The Toledo game will also be instructive for the rest of college athletics. With the Big Ten (2022-23), Pac-12 (2023-24) and reconfigured Big 12 (2024-25) deals coming to market in the next few years, the question will linger whether the elite brands in those leagues are going to demand an unequal amount of revenue sharing within the league. Would USC and Oregon make more than Arizona and Oregon State? Or would Ohio State be paid at a different tier than Purdue and Maryland? Could performance or stream numbers determine those payouts?

The Toledo experiment could also partially inform NBC officials if they want to bid on other college football rights. ESPN’s financial fidelity to the SEC for its upcoming TV deal and expected investment in the College Football Playoff have appeared to leave some room for bidders in the college sports rights space. A bigger presence for NBC would be significant as a large amount of ESPN’s financial oxygen appears to be committed. Could streaming make it a motivated bidder?

A major factor hanging over the upcoming TV deals for Notre Dame and the three major conferences will be how significant of a presence streaming is. How quickly does the model evolve from linear? We’ll get an early peek at viewer’s habits on Saturday.

Is this the first step to college football following the NFL's model, where it got platforms like Amazon Prime to experiment with the product and eventually go bigger and bigger?

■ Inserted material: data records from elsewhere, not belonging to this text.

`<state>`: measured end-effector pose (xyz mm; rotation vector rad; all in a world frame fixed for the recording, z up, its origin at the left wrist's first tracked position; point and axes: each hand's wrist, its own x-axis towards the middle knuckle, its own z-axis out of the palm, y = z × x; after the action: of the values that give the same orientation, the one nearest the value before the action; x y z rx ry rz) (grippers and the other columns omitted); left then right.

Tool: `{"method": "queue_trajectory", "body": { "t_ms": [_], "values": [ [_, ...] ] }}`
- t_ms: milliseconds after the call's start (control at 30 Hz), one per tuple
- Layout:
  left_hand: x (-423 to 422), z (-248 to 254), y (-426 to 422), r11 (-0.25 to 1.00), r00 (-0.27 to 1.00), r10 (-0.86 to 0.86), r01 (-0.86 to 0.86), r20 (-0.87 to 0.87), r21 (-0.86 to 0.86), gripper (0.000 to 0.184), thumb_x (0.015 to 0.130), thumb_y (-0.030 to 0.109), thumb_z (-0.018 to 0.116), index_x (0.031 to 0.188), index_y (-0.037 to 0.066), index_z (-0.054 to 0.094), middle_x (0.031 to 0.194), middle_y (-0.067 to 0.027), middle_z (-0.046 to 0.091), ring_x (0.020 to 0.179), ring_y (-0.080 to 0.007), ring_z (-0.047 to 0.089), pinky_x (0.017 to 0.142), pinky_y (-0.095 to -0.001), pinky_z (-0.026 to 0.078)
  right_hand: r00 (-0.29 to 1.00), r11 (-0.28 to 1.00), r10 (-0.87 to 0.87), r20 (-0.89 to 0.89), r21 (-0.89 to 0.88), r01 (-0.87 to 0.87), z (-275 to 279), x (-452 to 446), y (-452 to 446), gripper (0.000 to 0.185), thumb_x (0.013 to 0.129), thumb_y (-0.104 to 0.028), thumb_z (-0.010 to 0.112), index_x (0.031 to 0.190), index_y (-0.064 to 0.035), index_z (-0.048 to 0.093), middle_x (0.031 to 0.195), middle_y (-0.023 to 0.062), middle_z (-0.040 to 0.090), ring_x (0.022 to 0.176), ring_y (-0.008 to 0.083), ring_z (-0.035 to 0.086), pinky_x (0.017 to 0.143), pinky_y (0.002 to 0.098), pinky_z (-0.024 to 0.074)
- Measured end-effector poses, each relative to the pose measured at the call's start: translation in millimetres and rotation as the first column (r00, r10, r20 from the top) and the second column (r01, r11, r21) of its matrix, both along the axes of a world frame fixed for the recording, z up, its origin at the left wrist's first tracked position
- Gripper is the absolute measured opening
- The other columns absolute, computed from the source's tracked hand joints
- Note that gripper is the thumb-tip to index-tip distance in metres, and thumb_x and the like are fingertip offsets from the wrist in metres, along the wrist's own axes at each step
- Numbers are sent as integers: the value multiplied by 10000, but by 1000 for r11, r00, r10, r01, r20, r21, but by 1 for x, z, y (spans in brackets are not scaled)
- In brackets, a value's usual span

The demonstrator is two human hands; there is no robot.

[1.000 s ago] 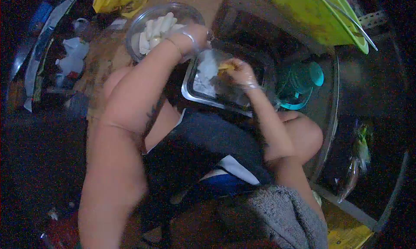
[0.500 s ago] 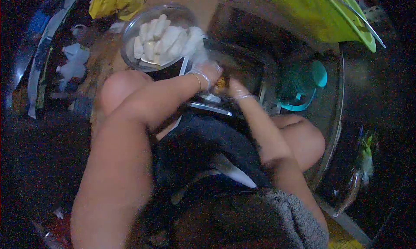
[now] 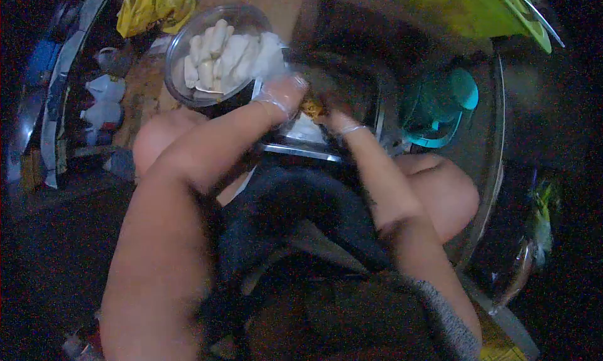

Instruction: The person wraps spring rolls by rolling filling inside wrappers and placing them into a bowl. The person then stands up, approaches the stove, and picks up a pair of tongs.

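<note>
Gloves [image 3: 272, 100] of thin, clear plastic cover the left hand [image 3: 284, 93] and the right hand [image 3: 340, 120], which meet low over a dark tray [image 3: 300, 150] with a shiny metal rim. Between their fingers sits an orange-brown clump [image 3: 311, 108], shredded-looking, above a white piece [image 3: 306, 130] in the near part of the tray. Both hands are blurred — whether either is closed on the clump or merely touching it, I cannot tell.

Beyond the left hand, a clear bowl [image 3: 174, 78] holds pale, stubby rolls [image 3: 217, 39] heaped together, with a filmy white mass [image 3: 246, 58] over its right side, reaching toward the tray. A crumpled yellow bag [image 3: 151, 9] is near the bowl, farther left.

Right of the tray stands a teal container [image 3: 433, 107]; a lime-green basin [image 3: 468, 9] leans above it. Lower right, leafy greens [image 3: 544, 213] lie in dim light, and grey fabric [image 3: 447, 314] shows by the right arm — its details lost in grain.
</note>
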<state>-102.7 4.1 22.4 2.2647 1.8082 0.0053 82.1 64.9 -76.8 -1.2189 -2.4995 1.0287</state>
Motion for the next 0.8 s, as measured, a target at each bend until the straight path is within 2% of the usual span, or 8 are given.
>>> {"method": "queue_trajectory", "body": {
  "t_ms": [33,100,300,433,467,533,633,800],
  "values": [
    [4,13,-5,997,999,-10,12,-31,76,198,808,107,516,953,52,639,991,-173,639,948,-320,624,803,-425,505,1000,999,12,-17,-47,-13,2,-1,5,672,684,-297,772,1244,-61,487,1271,170,505,1164,321,486,976,376,403],
    [11,7,-14,991,990,-134,133,-47,-28,177,807,110,508,921,63,635,992,-163,635,949,-318,621,790,-423,507,998,990,33,-54,-139,-40,9,-1,14,656,703,-321,754,1244,-65,488,1278,163,501,1166,312,486,973,374,406],
    [16,-27,-27,942,970,-245,239,2,-235,202,807,110,495,944,39,624,960,-158,650,900,-312,641,766,-411,516,969,957,-55,243,-263,120,34,6,39,551,788,-374,633,1259,-114,512,1329,172,465,1211,322,459,1009,421,366],
    [25,-30,-26,918,939,-342,325,-39,-228,213,813,110,486,955,31,625,975,-153,656,904,-294,646,763,-400,520,968,988,-153,201,26,151,56,-9,1,524,832,-387,567,1284,-130,502,1374,181,418,1269,344,393,1044,422,326],
    [27,-30,-26,911,926,-372,349,-69,-218,214,815,110,484,955,33,627,982,-152,657,907,-290,647,763,-397,521,960,992,-109,257,-29,120,58,-14,-6,517,843,-381,553,1292,-132,494,1383,180,407,1279,348,377,1053,418,316],
    [29,-33,-25,920,930,-360,340,-78,-192,215,817,113,484,953,31,628,977,-150,659,906,-289,648,761,-397,522,990,984,-120,67,-125,128,2,-13,-4,488,876,-319,523,1325,-137,463,1415,170,369,1317,343,322,1085,397,271],
    [34,-34,-26,923,930,-356,334,-90,-192,220,821,110,476,960,28,626,967,-154,660,889,-294,649,760,-398,523,993,948,40,114,-318,-2,28,-13,-4,487,881,-265,538,1345,-152,442,1426,163,358,1325,332,315,1089,390,261],
    [30,-27,-13,977,980,-197,199,32,-76,250,819,203,540,970,26,632,988,-170,650,883,-317,636,774,-409,518,999,986,-32,30,-165,36,4,-1,7,664,759,-306,699,1342,-129,436,1414,130,384,1314,306,334,1094,376,267]
  ]
}}
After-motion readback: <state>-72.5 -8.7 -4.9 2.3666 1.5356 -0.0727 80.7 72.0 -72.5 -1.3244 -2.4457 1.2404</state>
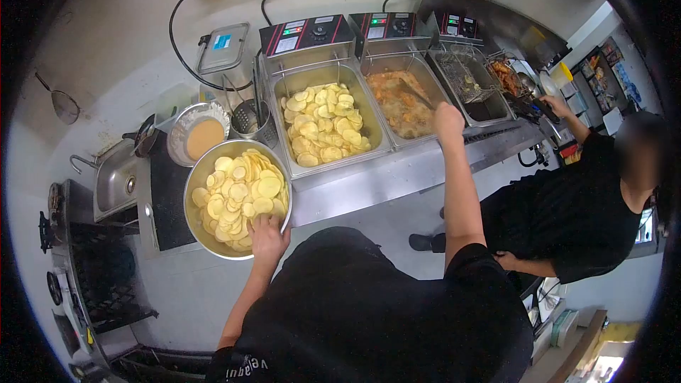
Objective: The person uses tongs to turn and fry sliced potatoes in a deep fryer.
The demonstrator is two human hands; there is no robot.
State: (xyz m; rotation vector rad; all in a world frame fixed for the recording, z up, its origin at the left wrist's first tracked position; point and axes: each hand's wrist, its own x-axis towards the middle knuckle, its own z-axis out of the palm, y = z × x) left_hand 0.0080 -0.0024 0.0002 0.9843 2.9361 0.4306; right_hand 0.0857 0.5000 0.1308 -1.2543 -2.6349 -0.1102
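Note:
My left hand (268,239) is at the near right rim of a large metal bowl (190,223), fingers bent over the rim and touching the thin, pale yellow potato slices (234,195) inside. My right hand (448,122) grips a dark, thin long-handled utensil (418,94); its far end dips into the middle fryer (408,140), and its kind cannot be made out. Orange-brown pieces (404,103) bubble in the oil there. The left fryer (292,159) holds a heap of potato slices (326,124), with neither hand in it.
Left of the fryers stand a bowl of beige batter (205,138), a perforated utensil holder (254,122) and a lidded container (223,50). A wire basket (461,71) sits in the right fryer. Another person (567,198) in black stands to my right, one hand (557,105) near the fried food (505,76).

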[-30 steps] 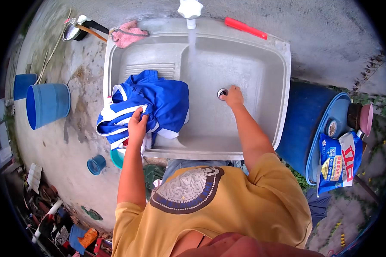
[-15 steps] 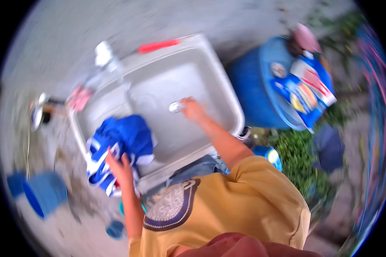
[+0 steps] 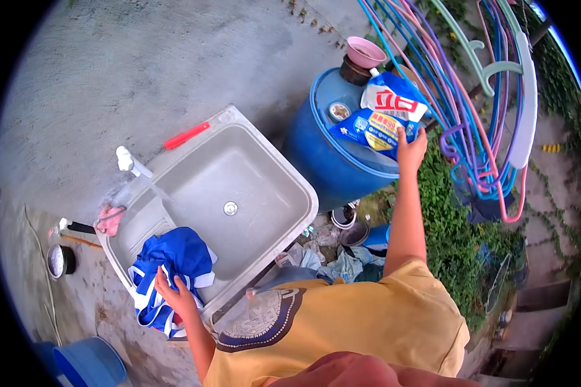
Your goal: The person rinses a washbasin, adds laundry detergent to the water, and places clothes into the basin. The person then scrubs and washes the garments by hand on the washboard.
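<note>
I watch the right hand, thumb and fingers parted at the detergent pouch's lower edge; whether they grip, I can't tell. The blue barrel seemingly serves as its shelf. The left hand, fingers loosely spread, is at the blue-and-white garment, bunched over the sink's ribbed side, presumably kept off the basin.

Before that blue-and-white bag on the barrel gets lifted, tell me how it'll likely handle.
The blue-and-white bag is probably floppy, given its irregular, soft-looking outline. Its smooth printed film may slip in the right hand. Lying on its side atop the blue barrel, it seems unlikely to roll.
</note>
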Demonstrator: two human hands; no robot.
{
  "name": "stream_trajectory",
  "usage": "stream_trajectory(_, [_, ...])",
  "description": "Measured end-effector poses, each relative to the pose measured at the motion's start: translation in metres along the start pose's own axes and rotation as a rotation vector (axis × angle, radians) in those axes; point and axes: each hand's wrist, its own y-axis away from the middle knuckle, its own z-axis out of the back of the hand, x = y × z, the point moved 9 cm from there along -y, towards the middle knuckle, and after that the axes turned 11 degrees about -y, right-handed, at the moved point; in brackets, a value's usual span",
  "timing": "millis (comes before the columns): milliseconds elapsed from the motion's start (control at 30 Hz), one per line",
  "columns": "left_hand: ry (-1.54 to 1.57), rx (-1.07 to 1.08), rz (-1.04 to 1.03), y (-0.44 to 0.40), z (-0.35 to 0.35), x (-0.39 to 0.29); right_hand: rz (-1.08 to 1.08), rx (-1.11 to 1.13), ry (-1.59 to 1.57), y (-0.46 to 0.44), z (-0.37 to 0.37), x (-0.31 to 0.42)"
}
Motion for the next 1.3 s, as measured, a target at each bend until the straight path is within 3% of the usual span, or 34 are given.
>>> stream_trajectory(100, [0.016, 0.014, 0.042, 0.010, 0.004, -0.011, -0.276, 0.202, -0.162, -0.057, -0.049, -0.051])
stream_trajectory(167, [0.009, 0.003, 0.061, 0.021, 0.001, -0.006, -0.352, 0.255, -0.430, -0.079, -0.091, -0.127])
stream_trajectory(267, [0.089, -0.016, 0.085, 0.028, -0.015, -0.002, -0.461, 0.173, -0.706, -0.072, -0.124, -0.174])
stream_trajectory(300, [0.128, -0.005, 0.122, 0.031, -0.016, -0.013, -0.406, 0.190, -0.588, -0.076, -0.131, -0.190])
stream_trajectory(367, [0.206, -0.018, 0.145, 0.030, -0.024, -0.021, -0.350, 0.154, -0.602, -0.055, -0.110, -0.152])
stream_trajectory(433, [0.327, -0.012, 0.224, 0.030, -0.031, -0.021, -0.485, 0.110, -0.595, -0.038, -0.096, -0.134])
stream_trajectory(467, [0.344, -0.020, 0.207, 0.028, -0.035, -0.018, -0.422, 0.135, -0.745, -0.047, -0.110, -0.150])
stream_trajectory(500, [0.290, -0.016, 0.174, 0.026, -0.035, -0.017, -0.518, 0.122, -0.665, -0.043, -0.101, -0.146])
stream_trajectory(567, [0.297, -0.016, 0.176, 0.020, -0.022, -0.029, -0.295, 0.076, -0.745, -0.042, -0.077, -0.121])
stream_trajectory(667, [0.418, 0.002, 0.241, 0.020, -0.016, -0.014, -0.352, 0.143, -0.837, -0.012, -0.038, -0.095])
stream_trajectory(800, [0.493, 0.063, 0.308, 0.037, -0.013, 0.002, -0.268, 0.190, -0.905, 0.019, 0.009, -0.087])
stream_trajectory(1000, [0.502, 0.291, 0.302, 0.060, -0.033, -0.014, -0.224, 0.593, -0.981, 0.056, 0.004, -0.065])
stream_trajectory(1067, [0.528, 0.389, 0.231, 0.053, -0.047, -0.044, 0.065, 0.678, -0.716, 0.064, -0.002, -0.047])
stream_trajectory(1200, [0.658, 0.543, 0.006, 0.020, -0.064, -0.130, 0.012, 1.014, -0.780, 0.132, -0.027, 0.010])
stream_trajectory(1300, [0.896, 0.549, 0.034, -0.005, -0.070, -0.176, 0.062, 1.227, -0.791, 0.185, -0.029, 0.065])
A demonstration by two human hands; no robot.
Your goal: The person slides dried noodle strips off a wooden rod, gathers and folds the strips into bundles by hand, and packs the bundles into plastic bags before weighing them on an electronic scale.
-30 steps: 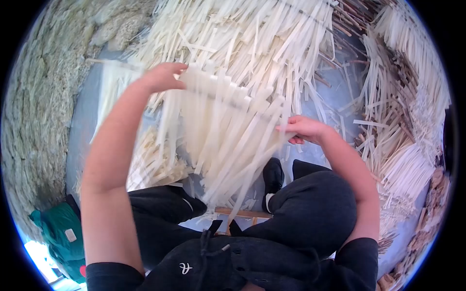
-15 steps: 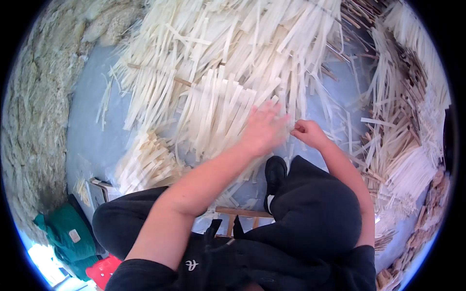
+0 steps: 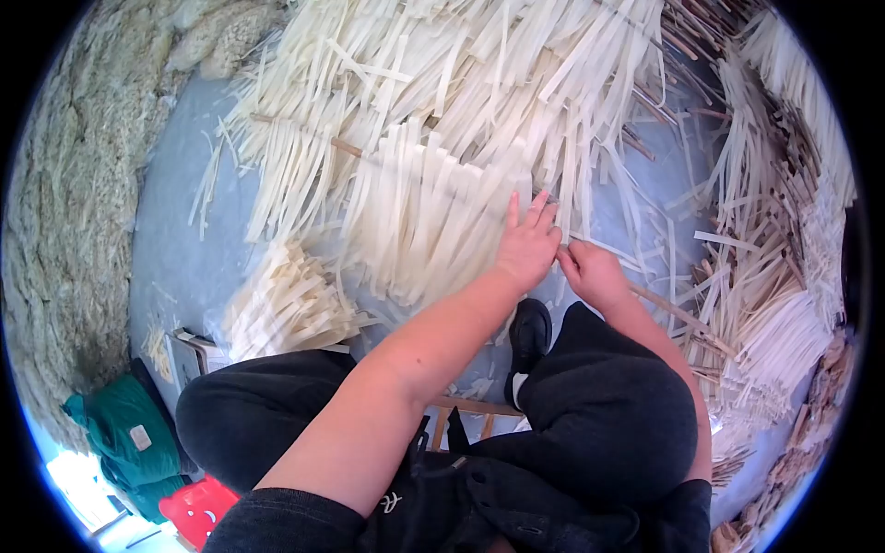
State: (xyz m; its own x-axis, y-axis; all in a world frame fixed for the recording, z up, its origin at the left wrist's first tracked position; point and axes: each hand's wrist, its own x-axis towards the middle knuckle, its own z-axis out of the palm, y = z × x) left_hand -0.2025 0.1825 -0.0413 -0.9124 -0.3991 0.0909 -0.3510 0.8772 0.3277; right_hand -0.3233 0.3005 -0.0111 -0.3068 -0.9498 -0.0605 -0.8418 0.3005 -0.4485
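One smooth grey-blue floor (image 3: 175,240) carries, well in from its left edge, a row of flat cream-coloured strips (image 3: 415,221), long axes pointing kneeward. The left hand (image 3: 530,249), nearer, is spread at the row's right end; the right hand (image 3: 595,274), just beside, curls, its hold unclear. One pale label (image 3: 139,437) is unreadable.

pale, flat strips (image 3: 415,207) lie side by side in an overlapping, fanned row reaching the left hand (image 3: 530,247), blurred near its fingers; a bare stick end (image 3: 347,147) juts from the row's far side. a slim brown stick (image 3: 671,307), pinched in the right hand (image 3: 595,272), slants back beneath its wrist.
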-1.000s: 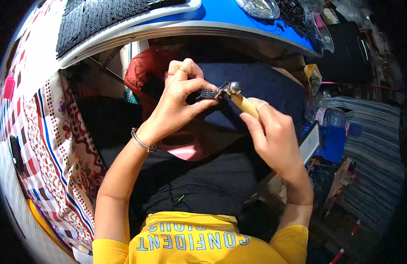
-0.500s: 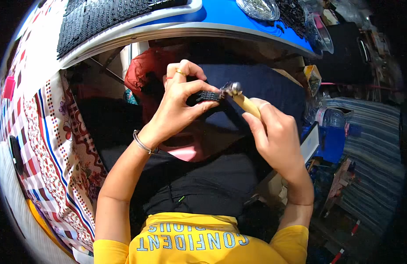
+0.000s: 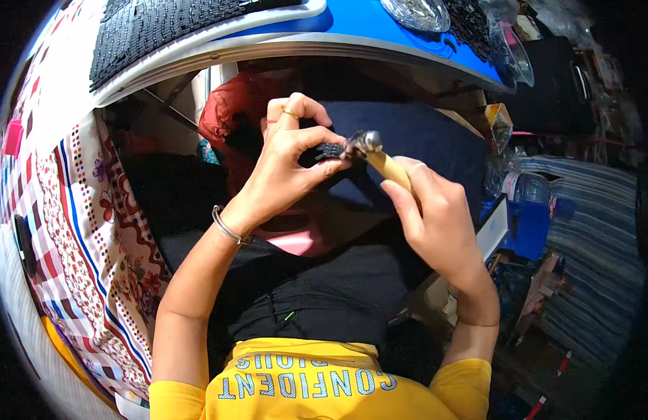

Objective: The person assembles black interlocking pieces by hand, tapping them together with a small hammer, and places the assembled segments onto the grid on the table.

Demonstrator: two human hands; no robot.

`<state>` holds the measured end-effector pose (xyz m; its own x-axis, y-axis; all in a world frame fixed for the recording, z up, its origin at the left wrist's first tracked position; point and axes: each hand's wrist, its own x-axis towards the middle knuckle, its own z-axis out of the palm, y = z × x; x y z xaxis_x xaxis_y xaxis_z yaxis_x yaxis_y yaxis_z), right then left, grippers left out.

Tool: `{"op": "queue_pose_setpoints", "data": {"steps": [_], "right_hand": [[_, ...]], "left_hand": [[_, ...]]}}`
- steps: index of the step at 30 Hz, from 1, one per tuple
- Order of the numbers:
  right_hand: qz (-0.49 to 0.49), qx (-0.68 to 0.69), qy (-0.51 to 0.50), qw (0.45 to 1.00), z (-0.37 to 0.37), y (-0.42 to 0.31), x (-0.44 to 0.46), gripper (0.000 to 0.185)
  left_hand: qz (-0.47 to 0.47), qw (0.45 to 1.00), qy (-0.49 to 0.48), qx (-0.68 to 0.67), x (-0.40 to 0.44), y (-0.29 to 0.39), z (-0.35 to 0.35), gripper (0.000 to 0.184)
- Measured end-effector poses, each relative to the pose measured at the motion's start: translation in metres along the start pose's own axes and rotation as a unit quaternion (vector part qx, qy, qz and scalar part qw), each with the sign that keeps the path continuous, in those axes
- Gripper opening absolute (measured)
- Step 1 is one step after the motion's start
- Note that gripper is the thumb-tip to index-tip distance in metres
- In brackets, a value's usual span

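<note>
My left hand (image 3: 278, 161) is closed, pinching a small black strip of short segments (image 3: 329, 150) between thumb and index finger. In my right hand (image 3: 436, 210) is a small hammer (image 3: 387, 168) with a pale wooden handle, my fingers wrapped round its lower part. Its shiny metal head is right at my left fingertips, at the end of the black strip. Whether the head touches the strip I cannot tell, as the spot is small and blurred.
Ahead stands a blue table (image 3: 352, 21) with a sheet of black pieces (image 3: 163, 35), a clear plastic dish (image 3: 416, 12) and a loose black pile (image 3: 467, 28). A patterned cloth (image 3: 86, 231) hangs at left. A large water bottle (image 3: 530, 189) stands at right.
The hammer and my right hand have shifted slightly to the left, bringing the metal head closer to my left fingertips. My left hand has hardly moved.
</note>
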<state>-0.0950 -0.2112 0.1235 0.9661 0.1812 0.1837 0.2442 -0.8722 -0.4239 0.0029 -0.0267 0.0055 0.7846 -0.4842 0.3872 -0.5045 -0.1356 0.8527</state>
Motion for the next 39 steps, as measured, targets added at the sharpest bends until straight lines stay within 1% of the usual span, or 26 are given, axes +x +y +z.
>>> {"op": "queue_pose_setpoints", "data": {"steps": [4,8,9,13,14,18,23,24,28,29,34,38,39], "right_hand": [[0.010,-0.016,-0.014,1.000,0.003,-0.001,0.003,0.028],[0.029,-0.042,-0.065,0.997,0.005,0.001,0.002,0.028],[0.027,-0.042,-0.065,0.997,0.005,0.001,0.003,0.028],[-0.007,0.018,0.011,1.000,0.002,-0.003,0.004,0.027],[-0.006,0.017,0.011,1.000,0.001,-0.003,0.004,0.027],[0.033,-0.027,-0.031,0.999,0.003,-0.004,0.009,0.022],[0.072,0.018,-0.068,0.995,0.010,-0.005,0.008,0.022],[0.072,0.017,-0.067,0.995,0.009,-0.006,0.008,0.022],[0.009,0.015,-0.002,1.000,0.007,-0.007,0.005,0.022],[0.009,0.014,-0.002,1.000,0.006,-0.006,0.005,0.022],[-0.014,-0.013,-0.020,1.000,0.005,-0.003,0.006,0.026],[0.023,-0.052,-0.078,0.995,0.005,-0.003,0.007,0.026],[0.021,-0.053,-0.078,0.995,0.005,-0.003,0.008,0.026]], "left_hand": [[-0.003,1.000,0.011,-0.006,-0.002,-0.001,-0.001,0.022],[-0.010,1.000,0.000,0.009,-0.001,0.000,-0.001,0.024],[-0.009,1.000,0.002,0.010,0.000,-0.001,-0.001,0.024],[0.001,1.000,0.003,0.005,-0.002,-0.003,0.000,0.023],[0.001,1.000,0.003,0.004,-0.002,-0.003,0.001,0.023],[-0.001,1.000,0.000,-0.005,-0.002,-0.004,0.000,0.022],[-0.001,1.000,0.012,-0.008,-0.001,-0.002,0.000,0.020],[0.001,1.000,0.012,-0.008,0.000,-0.003,0.000,0.020],[0.005,1.000,0.012,-0.001,-0.001,-0.004,0.000,0.019],[0.006,1.000,0.012,-0.001,-0.001,-0.003,0.001,0.019],[-0.006,1.000,0.011,-0.007,-0.002,-0.001,0.000,0.019],[-0.024,1.000,0.007,0.002,-0.002,0.001,0.000,0.020],[-0.023,1.000,0.009,0.003,-0.002,0.001,0.000,0.020]]}}
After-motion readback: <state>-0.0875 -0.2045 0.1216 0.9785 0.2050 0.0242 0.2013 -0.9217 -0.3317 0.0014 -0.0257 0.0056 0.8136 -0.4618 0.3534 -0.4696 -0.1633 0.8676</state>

“I just think the legacy linear model will be a majority of the viewers and the content and the money through 2025,” said Matt Balvanz, senior vice president of analytics and innovation for Navigate. “I would say still 60-40 or 70-30 linear. It’s a slow roll, and the equation isn’t there yet. You’re giving up money for commercials for those huge audiences and losing audiences from recruiting perspective.”